**What you are asked to do:** Give the data again exactly as written, without any of its pictures.

**Data block:**

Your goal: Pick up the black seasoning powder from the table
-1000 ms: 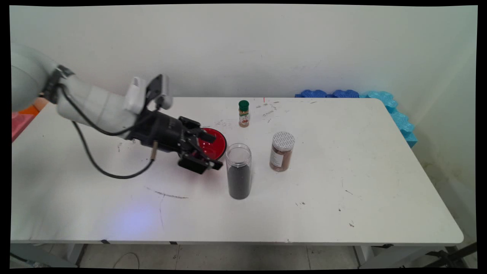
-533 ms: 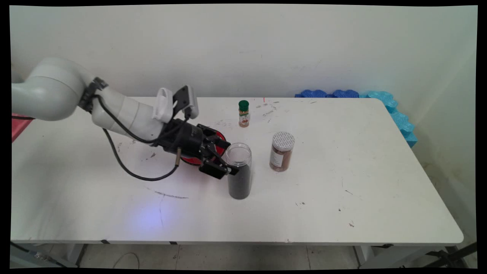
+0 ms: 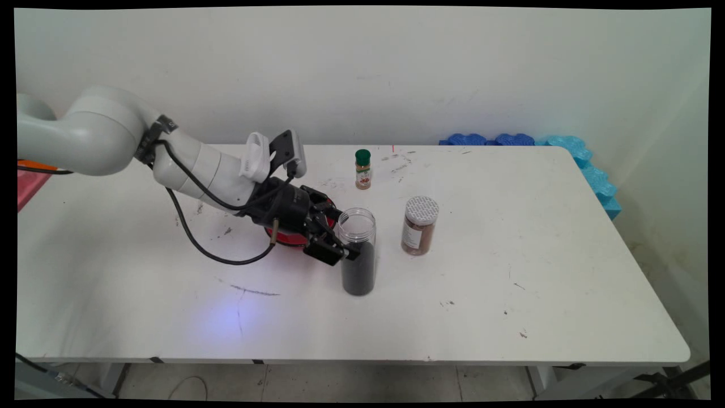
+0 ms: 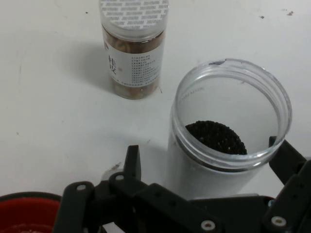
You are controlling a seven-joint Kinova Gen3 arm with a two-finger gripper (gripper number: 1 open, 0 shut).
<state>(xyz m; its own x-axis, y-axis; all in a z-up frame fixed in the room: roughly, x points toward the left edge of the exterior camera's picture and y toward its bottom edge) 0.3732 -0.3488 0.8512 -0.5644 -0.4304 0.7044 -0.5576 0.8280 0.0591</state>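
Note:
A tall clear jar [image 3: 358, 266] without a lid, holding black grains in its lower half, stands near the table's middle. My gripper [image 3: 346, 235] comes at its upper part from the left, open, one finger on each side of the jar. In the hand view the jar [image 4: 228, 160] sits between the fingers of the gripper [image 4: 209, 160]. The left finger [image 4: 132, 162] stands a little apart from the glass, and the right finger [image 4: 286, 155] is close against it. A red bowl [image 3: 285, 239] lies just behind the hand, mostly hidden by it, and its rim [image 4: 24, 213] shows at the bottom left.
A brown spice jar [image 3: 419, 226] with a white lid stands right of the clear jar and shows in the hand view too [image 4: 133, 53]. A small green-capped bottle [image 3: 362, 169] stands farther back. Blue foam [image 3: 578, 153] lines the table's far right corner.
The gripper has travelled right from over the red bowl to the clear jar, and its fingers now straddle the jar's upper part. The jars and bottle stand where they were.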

**Written response:**
Your goal: Pick up the black seasoning powder from the table
-1000 ms: 
-533 ms: 
+0 ms: 
+0 ms: 
You are controlling a seven-joint Kinova Gen3 arm with a two-finger gripper (gripper number: 1 open, 0 shut).
<state>(xyz m; its own x-axis, y-axis; all in a z-up frame fixed in the room: roughly, x points toward the left edge of the exterior camera's picture and y toward its bottom edge) 0.3732 -0.3488 0.8512 -0.5644 -0.4304 0.7044 -0.5576 0.8280 0.0591</state>
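Note:
A tall clear jar [image 3: 358, 266] without a lid, holding black grains in its lower half, stands near the table's middle. My gripper [image 3: 346, 235] comes at its upper part from the left, open, one finger on each side of the jar. In the hand view the jar [image 4: 228, 160] sits between the fingers of the gripper [image 4: 209, 160]. The left finger [image 4: 132, 162] stands a little apart from the glass, and the right finger [image 4: 286, 155] is close against it. A red bowl [image 3: 285, 239] lies just behind the hand, mostly hidden by it, and its rim [image 4: 24, 213] shows at the bottom left.
A brown spice jar [image 3: 419, 226] with a white lid stands right of the clear jar and shows in the hand view too [image 4: 133, 53]. A small green-capped bottle [image 3: 362, 169] stands farther back. Blue foam [image 3: 578, 153] lines the table's far right corner.
The gripper has travelled right from over the red bowl to the clear jar, and its fingers now straddle the jar's upper part. The jars and bottle stand where they were.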

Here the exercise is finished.